Her next opponent, No. 23 Kaia Kanepi of Estonia, has not been beyond the quarter-finals at any Grand Slam tournament, but she got to that round for the fourth time by defeating unseeded Arantxa Rus of the Netherlands 6-1, 4-6, 6-0.
Asked whether she thinks she can beat three-time major champion Sharapova, Kanepi replied: “If I play well, of course. Why not?”
Kanepi did not indicate whether that was based on having seen Sharapova’s error-strewn performance against Zakopalova on an afternoon when the temperature dipped and occasional drizzle fell.
Sharapova said she jammed her wrist on a service return “but it should be fine ... Nothing to worry about.”
As for her second-set stumble, Sharapova chuckled and said: “That was my first fall of the clay season, which is the biggest shocker. I usually have a few before the French Open.”
She was less amused by the work of chair umpire Julie Kjendlie of Norway, engaging in a couple of extended arguments about rulings.
“The first one was the most questionable one, I guess, because she couldn’t find the mark ... What do you say to that? You can’t find the mark? I mean, it was like: ‘Well, isn’t that your job?’ ... I mean, we’re on clay courts. Usually when there is no mark, it means it’s on the line,” Sharapova said. “She had an answer for everything out there.”
Defending champion Li’s surprising exit came against Yaroslava Shvedova of Kazakhstan, a glasses-wearing doubles specialist ranked 142nd in singles who needed to go through the qualifying rounds to enter the main draw.
“I have to find the reason why I lose the match,” said Li, China’s only Grand Slam singles champion. “I will find out, but not today.”
Shvedova dropped to her knees after taking the last 10 games to eliminate the seventh-seeded Li 3-6, 6-2, 6-0 and become the ninth qualifier to reach the French Open quarter-finals.
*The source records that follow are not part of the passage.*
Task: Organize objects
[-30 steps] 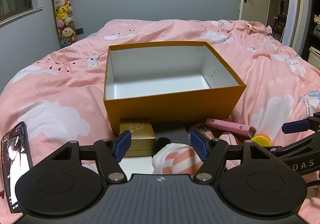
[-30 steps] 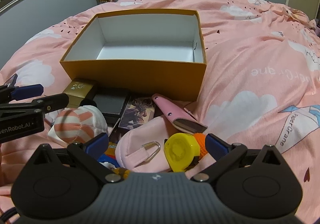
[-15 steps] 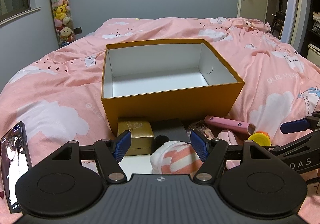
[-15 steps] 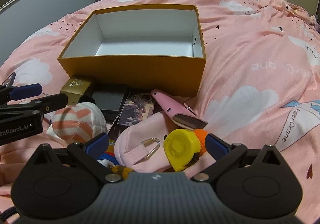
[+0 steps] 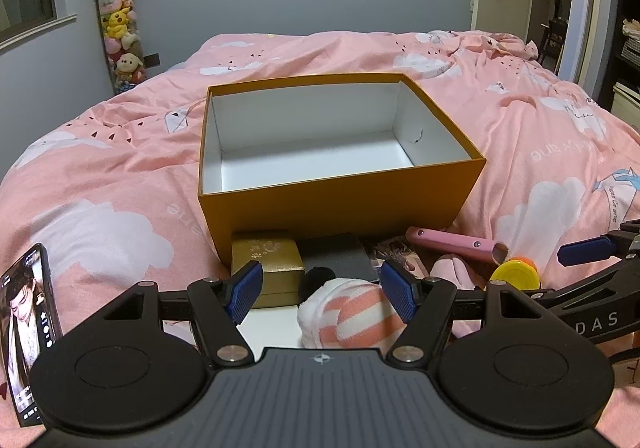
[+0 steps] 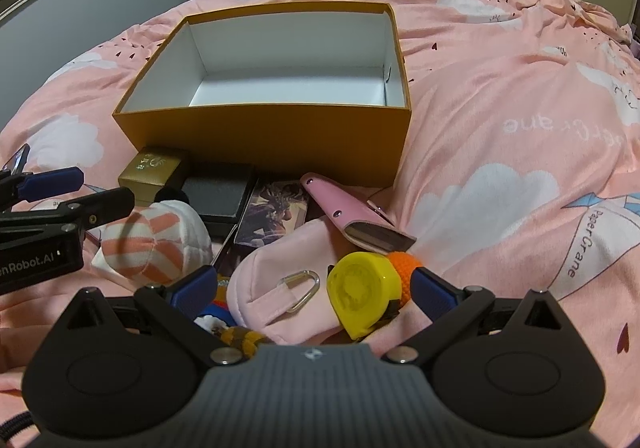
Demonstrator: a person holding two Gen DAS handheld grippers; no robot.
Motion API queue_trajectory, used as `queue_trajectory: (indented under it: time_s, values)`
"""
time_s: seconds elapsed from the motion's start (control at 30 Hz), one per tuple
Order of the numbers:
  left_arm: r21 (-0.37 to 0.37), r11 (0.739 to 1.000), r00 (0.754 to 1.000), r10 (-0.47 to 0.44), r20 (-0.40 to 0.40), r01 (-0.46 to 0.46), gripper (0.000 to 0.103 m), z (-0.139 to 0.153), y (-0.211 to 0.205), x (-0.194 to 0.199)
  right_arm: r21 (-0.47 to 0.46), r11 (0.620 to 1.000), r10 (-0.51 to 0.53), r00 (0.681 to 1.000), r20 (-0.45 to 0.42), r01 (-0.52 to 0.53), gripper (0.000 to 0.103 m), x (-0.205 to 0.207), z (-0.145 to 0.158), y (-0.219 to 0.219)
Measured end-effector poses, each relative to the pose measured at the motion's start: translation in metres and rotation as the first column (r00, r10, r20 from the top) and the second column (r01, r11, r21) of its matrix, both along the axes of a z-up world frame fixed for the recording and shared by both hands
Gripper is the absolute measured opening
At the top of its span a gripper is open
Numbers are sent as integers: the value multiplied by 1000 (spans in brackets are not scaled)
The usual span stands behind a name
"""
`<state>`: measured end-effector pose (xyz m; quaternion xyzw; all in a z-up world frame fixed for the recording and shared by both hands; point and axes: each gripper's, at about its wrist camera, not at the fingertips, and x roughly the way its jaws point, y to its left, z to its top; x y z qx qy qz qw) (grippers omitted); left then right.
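An orange box [image 5: 332, 208] with a bare white inside stands open on the pink bed. Against its near wall lie a gold box [image 5: 266, 260], a black case [image 5: 336, 256], a picture card [image 6: 276, 216] and a pink sheath [image 6: 344, 214]. My left gripper [image 5: 321, 293] is open, and a pink-and-white striped plush [image 5: 348, 312] lies below its gap, untouched by the pads. My right gripper [image 6: 315, 290] is also open, hovering over a pink pouch [image 6: 276, 288] with a metal clip and a yellow round toy [image 6: 360, 292].
A phone [image 5: 26, 328] with a lit screen lies at the left on the pink quilt [image 5: 120, 176]. A column of plush toys [image 5: 118, 28] stands in the far corner by the grey wall. A doorway [image 5: 560, 8] opens at the far right.
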<state>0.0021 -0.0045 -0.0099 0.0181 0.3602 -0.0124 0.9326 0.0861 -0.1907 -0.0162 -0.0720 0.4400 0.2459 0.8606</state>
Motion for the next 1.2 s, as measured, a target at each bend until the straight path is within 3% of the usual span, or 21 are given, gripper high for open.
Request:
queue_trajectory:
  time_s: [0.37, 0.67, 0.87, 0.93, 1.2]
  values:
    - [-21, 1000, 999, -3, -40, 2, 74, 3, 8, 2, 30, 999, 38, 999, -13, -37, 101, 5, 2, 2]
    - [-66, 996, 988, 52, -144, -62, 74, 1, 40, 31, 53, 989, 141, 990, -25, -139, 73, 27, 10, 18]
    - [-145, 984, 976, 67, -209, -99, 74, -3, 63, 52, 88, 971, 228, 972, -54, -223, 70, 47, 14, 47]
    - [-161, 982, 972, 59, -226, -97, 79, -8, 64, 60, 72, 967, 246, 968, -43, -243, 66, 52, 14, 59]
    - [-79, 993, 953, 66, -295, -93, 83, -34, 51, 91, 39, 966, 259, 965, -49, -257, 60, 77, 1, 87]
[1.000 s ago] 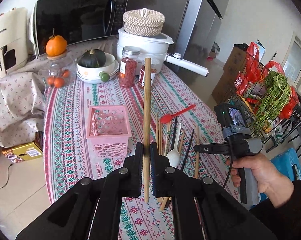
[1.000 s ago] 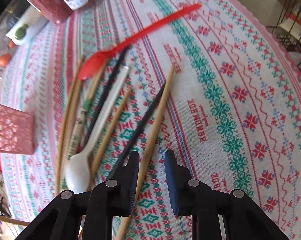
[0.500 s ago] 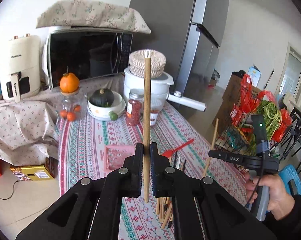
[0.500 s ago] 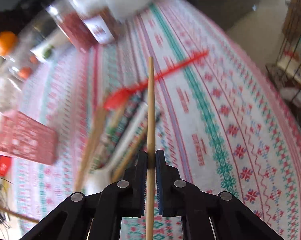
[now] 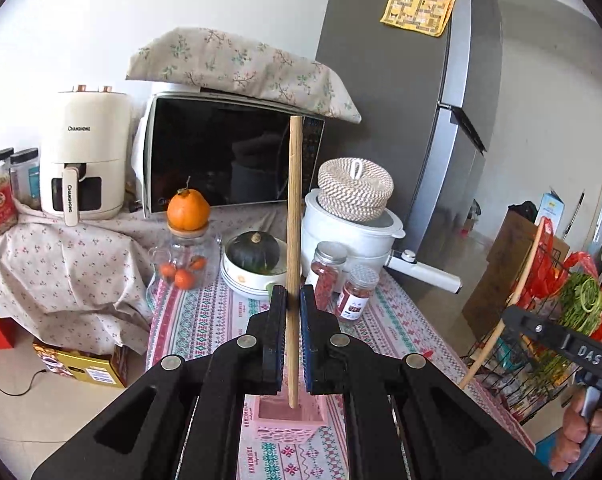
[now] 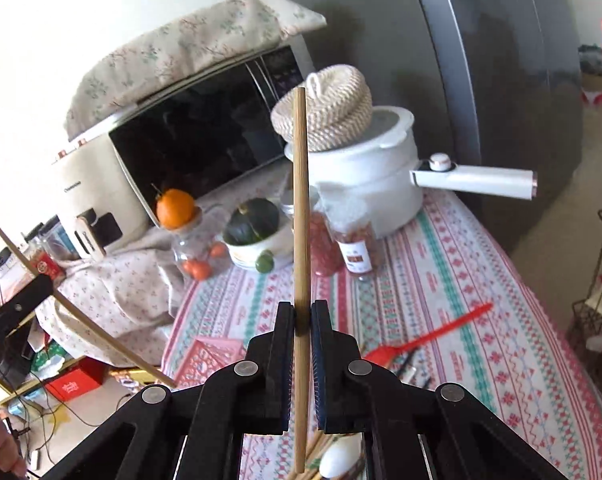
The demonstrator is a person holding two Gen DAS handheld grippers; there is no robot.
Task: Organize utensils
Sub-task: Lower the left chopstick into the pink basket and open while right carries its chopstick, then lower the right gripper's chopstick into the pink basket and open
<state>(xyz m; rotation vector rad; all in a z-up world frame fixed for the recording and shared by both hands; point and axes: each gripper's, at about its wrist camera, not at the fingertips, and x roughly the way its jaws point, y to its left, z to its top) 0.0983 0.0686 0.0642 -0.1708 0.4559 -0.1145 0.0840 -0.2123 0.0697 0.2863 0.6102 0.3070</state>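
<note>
1. Bamboo is now in both hands: the right gripper, whose jaws stood apart over the utensil pile a second ago, has closed on a bamboo chopstick and lifted it clear of the tabletop.
2. The left gripper has kept its jaws clamped on its own chopstick throughout, and has risen and moved so that the stick's lower tip now hangs over the pink basket, seen just beneath the jaws in the left wrist view.
3. My reading: one stick is ready to drop into the basket and a second is on its way, so the sorting is under way but far from finished.
4. Both sticks are plain, pale tan, straight and round, each held upright near its lower third with most of its length standing above the jaws.
5. The rest of the utensils remain on the striped cloth: a red spoon lies flat to the right, and a white spoon with more chopsticks shows at the bottom edge of the right wrist view, partly hidden by the gripper.
6. In the right wrist view the basket appears as a pink lattice just left of the jaws.
</note>
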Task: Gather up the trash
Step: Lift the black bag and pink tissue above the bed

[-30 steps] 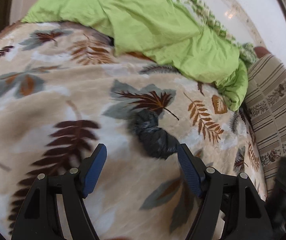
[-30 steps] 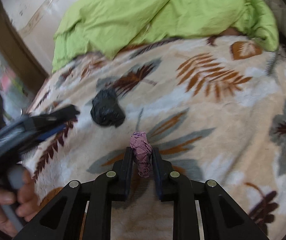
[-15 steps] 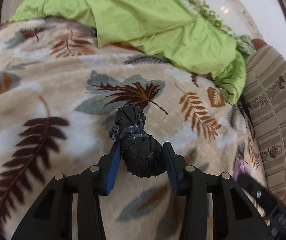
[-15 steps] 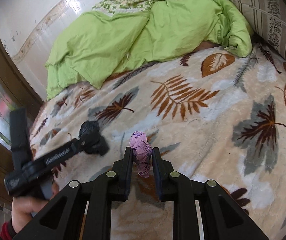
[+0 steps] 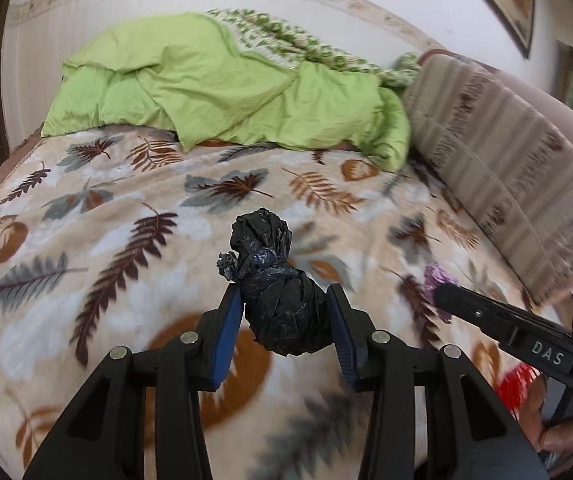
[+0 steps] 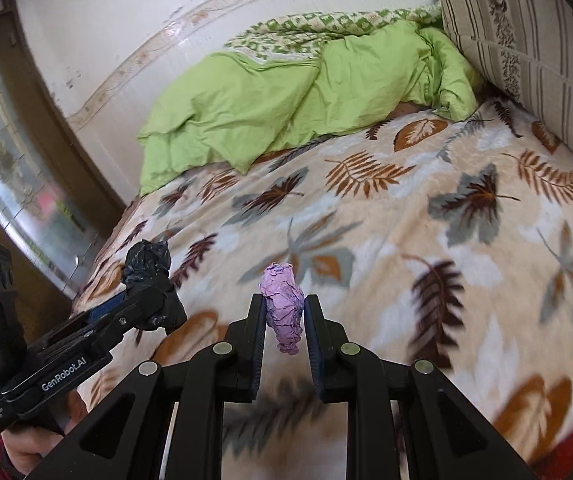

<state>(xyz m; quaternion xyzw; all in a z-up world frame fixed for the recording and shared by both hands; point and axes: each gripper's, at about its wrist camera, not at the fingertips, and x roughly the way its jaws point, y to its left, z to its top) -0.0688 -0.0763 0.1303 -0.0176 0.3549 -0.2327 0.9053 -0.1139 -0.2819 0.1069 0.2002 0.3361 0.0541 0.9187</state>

She would be the first to make it to the semi-finals if she beats Wimbledon champion Petra Kvitova, who ended the career-best run of unseeded Varvara Lepchenko of the US 6-2, 6-1.
“Even if some thoughts come to my head, I will try to put them away and focus on what I need to do,” said Shvedova, who won doubles titles at Wimbledon and the US Open with Vania King of the US in 2010.
There are no heartwarming, out-of-nowhere stories like hers among the remaining men.
It is the first Grand Slam tournament since the 1984 French Open with all top six seeded men in the quarter-finals.
Rafael Nadal’s pursuit of a record seventh French Open title rolled on with another rout, this one a 6-2, 6-0, 6-0 victory over his pal, Juan Monaco of Argentina, who is not exactly a slouch — he was seeded 13th and has won five clay-court titles.
However, Nadal is 49-1 for his career at the French Open and he might be better than ever. He has lost a total of 19 games so far, the fewest through four completed matches at Roland Garros since Guillermo Vilas’ 16 games in 1982.
“I feel really comfortable, really at ease,” Nadal said. “When the tournament is over, I’ll tell you if this was my best Roland Garros or not.”
He takes a 7-0 head-to-head record into an all-Spanish quarter-final against No. 12 Nicolas Almagro.
When three-time major finalist Andy Murray walked on court, he was booed by a partisan crowd pulling for France’s Richard Gasquet. Murray ignored a poor start, a still-bothersome back and more taunting and teasing from the fans to win 1-6, 6-4, 6-1, 6-2. Next up for Murray is a quarter-final against No. 6 David Ferrer.